### [TASK BRIEF]
Output only the lines below from the one holding "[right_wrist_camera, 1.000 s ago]" down to the one holding "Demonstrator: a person", both end lines included and every picture dropped.

### [PROVIDED DATA]
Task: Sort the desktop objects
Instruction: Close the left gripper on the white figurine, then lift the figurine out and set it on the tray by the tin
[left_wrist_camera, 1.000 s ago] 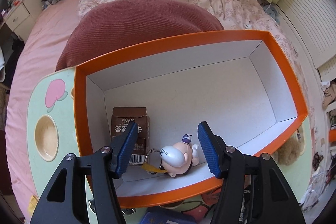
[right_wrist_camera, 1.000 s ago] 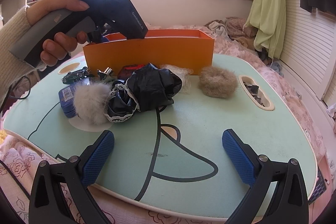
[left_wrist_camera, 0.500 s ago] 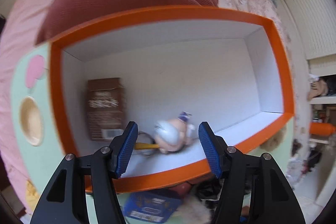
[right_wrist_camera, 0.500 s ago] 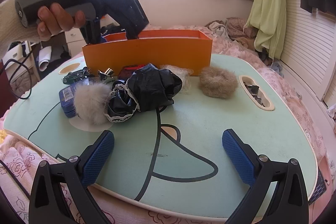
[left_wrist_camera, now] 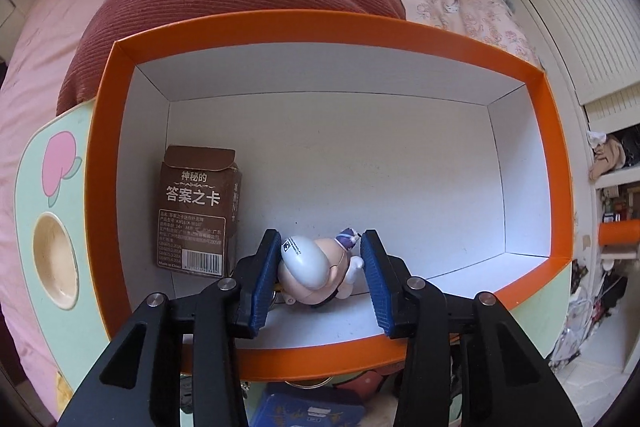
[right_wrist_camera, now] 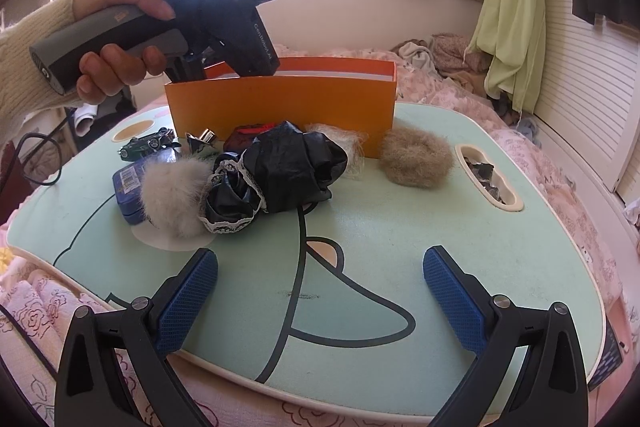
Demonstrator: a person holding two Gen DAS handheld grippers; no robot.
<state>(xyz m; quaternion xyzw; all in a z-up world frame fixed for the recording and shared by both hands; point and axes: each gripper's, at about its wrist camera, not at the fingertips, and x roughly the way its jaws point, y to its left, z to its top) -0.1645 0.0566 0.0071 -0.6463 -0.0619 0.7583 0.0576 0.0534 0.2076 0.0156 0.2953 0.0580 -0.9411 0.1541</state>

### [EXERCISE OUTPUT]
[right_wrist_camera, 1.000 s ago] 
[left_wrist_camera, 0.500 s ago] 
[right_wrist_camera, 0.500 s ago] 
[left_wrist_camera, now] 
[right_wrist_camera, now] 
Demonstrator: a person holding two Gen DAS handheld grippers; no robot.

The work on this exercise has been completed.